As all players know, having a spy (or spies) in your corporation leaking damaging information is very upsetting.  And with players posting faster than people can read, CCP is probably undergoing information overload attempting to analyze the feedback.  So the call of the CSM to Iceland this week on very short notice was welcomed by some but seen as a delaying tactic by others.  Given the public statements of CSM members such as The Mittani, Seleene, Meissa Anunthiel and Trebor Daehdoow before CCP Zulu's second dev blog, CCP was already faced with dealing with a pissed-off CSM.  The Mittani's post in the response thread only reinforced that sentiment.
"This blog is a promising but much-delayed first step. The events of the past few days have left me feeling skeptical of the entire situation, since the May Summit itself went peachy, yet then these issues with the NeX prices cropped up, undiscussed, out of nowhere - not to mention the Hilmar mail, Greed is Good, et cetera.

"Mark me down on the 'actions not words' end of the scale - In Reykjavik, I'm going to want to see exactly how the NeX prices were decided upon, how they were drafted, and which suits where were behind this nonsense - and who chose to not mention this to the CSM. Perhaps most important is understanding the degree of financial motivation behind this, and why it came from CCP like a bolt from the blue, and thus how likely similar bolts from the blue might be in the future.

"I don't have much more to say beyond what I've already said on Eve Radio and in my CEO Update, which is crossposted on Kugu and Failheap.

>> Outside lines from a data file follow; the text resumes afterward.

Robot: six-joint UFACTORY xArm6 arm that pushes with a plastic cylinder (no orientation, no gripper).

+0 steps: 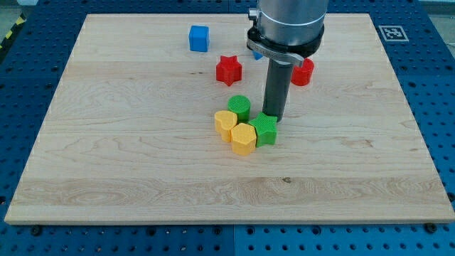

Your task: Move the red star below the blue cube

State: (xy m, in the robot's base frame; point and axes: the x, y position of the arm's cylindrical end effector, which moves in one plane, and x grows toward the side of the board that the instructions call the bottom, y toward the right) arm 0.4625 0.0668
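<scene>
My tip [274, 117] touches the green star [264, 129]; red star [229, 70] sits below-right of blue cube [199, 38]. No claw fitted.

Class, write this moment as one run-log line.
my tip: touching green star | red star: lower right of blue cube, apart | move: not done

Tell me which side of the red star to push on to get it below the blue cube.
Contact the red star on its right-hand side and push toward the view's left: the blue cube sits up-left of it. My tip is now by the green star, so circle round.
</scene>
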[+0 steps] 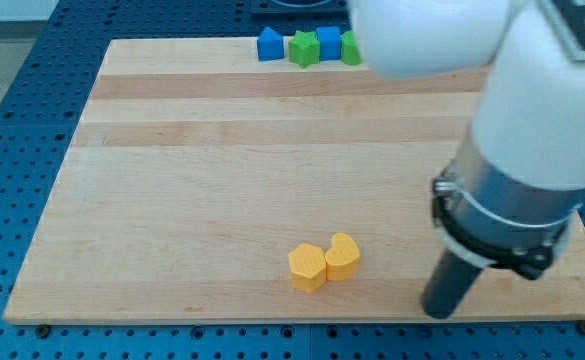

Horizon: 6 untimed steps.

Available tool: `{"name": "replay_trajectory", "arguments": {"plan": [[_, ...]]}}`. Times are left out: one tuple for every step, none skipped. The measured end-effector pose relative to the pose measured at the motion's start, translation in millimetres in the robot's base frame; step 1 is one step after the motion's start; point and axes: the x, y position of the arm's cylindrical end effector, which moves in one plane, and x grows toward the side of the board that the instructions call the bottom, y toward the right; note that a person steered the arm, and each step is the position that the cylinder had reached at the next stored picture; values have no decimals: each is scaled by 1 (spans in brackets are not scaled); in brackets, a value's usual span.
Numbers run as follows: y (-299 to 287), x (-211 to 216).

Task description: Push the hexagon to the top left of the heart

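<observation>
A yellow hexagon block (pixel 308 267) lies near the board's bottom edge, touching a yellow heart block (pixel 342 256) on its right. The hexagon sits to the left and slightly below the heart. My rod comes down at the view's lower right, and my tip (pixel 438 312) rests on the board about a hundred pixels to the right of and a little below the heart, apart from both blocks.
At the board's top edge stand a blue block (pixel 269 45), a green block (pixel 303 48), another blue block (pixel 328 43) and a green block (pixel 351 48) partly hidden by the arm. The wooden board (pixel 172 200) lies on a blue perforated table.
</observation>
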Motion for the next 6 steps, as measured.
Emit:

"We'll see how Reykjavik goes."

Mr. Peterssun has stated that this is the time where CCP should not listen to its players but watch what they do.  We are also at a point where those players who are not actually quitting (and I think there are a lot of people crying wolf about this) will keep a wary eye on CCP's actions in what they do.  For a lot of people, CCP can't say anything that will comfort them anymore.  The new era of distrust has begun.